* _Activity_:
Scan the material for the word "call" and return every matching line.

* _Records supplied_:
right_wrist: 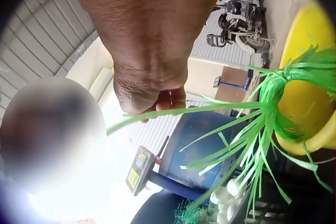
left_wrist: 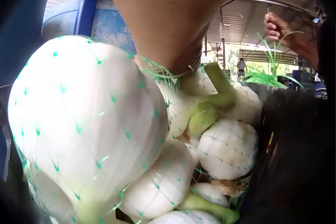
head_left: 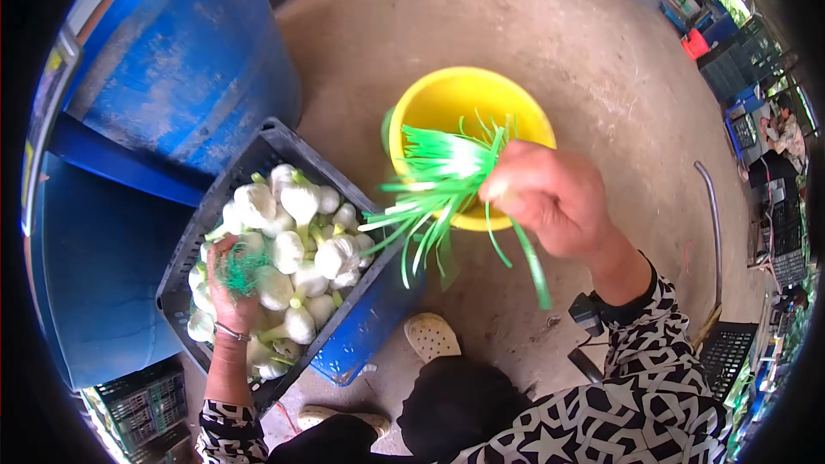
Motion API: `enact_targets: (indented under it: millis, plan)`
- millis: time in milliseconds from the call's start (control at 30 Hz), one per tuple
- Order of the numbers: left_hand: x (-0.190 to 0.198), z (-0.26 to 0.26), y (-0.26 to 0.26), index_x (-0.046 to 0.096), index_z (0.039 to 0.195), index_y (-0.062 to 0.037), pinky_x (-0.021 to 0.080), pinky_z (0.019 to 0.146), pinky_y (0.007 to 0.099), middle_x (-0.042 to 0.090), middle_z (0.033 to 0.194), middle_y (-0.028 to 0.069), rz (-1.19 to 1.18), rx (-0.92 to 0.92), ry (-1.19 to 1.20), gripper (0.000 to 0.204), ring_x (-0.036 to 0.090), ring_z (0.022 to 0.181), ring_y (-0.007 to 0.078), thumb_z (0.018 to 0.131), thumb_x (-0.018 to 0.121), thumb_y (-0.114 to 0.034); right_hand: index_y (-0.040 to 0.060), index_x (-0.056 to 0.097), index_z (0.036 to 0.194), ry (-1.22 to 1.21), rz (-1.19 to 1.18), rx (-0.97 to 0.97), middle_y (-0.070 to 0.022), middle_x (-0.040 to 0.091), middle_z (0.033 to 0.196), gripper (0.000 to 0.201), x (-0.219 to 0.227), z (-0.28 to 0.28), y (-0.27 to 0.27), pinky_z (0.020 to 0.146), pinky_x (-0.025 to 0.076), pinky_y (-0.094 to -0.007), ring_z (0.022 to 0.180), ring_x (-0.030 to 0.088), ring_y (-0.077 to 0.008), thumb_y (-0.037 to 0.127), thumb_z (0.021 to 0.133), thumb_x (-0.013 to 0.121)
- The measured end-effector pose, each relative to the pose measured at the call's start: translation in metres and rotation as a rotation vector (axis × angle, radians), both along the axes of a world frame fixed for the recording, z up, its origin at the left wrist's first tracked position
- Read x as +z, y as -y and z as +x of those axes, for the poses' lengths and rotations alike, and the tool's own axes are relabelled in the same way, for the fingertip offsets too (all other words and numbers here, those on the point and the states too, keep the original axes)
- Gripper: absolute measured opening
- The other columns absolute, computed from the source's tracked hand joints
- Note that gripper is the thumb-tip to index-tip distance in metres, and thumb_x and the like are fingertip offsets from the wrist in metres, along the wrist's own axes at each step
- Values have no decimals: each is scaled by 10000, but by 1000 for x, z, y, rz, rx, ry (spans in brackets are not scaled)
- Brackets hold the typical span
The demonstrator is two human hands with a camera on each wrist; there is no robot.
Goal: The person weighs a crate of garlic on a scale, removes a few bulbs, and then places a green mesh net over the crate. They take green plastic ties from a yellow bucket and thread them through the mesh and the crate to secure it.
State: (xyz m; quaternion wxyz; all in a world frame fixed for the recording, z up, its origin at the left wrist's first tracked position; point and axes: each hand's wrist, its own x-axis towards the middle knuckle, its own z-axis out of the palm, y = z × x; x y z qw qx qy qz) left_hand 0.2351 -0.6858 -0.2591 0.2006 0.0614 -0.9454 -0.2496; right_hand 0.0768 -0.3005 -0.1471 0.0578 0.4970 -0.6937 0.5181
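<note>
Netted garlic bulbs (head_left: 288, 252) (left_wrist: 89, 113) fill a black crate (head_left: 183, 253). My left hand (head_left: 232, 292) is over the crate's left part, its fingers around bunched green net (head_left: 245, 271); in the left wrist view the mesh stretches across the bulbs. Raised at the near right side of a yellow bucket (head_left: 473, 82), my right hand (head_left: 550, 198) (right_wrist: 152, 90) has curled fingers and pinches a green strip. From that strip hangs a knotted bundle of green strips (head_left: 451, 159) (right_wrist: 270, 98), spread over the bucket's mouth in the head view.
Blue barrels (head_left: 198, 43) stand behind and left of the crate. A blue container (head_left: 361, 339) is beneath the crate. A scale display (right_wrist: 139, 169) shows in the right wrist view. More crates (head_left: 142, 408) are at lower left, and a curved metal bar (head_left: 713, 223) is at right.
</note>
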Motion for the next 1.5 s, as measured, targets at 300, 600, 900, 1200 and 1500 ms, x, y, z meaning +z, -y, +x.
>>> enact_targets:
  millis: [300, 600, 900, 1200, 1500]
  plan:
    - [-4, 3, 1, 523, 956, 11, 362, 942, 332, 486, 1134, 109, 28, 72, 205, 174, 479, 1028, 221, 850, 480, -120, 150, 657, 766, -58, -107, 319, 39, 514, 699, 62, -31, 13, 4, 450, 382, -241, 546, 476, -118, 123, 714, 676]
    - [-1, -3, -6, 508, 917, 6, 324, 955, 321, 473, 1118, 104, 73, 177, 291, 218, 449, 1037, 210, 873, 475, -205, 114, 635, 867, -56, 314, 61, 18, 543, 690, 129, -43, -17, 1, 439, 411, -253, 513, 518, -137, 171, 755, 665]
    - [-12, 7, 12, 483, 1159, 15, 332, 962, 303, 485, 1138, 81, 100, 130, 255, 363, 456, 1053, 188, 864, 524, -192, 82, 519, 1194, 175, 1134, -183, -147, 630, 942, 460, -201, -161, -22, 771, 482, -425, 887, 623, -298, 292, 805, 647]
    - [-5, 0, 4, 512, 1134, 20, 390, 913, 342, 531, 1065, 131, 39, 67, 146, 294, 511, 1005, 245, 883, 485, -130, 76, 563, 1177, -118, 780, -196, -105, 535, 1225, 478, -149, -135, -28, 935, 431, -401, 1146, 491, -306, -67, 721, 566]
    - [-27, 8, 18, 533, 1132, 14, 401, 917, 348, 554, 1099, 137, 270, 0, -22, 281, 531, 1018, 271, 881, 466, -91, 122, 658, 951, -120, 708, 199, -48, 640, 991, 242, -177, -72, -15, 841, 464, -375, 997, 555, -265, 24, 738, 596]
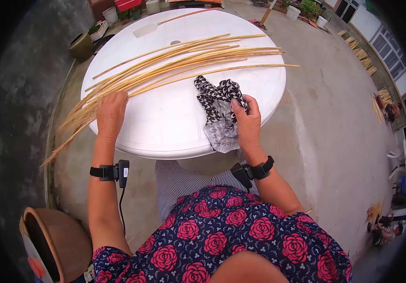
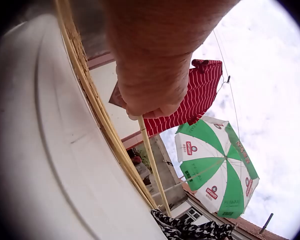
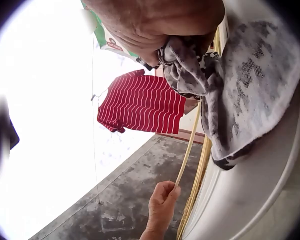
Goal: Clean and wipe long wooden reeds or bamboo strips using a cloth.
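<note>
Now L hand [image 1: 111, 113] pinches cane strips [image 1: 174, 61]; R hand [image 1: 246, 123] grips cloth [image 1: 218, 111].

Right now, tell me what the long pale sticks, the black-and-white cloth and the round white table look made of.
Long pale sticks: thin, straw-yellow, matte, probably split bamboo or cane. Black-and-white houndstooth cloth: soft woven fabric, crumpled in folds. Round white table: smooth, faintly glossy moulded top, likely plastic.
</note>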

* _Finished exercise_:
- millis: time in milliseconds from the call's start (control at 30 Hz), one per tuple
- The measured end-effector pose, each relative to the pose measured at the call's start: translation in metres and rotation as a rotation vector (axis × angle, radians), both along the axes of a world frame fixed for the recording, z up, its origin at the left wrist's first tracked position

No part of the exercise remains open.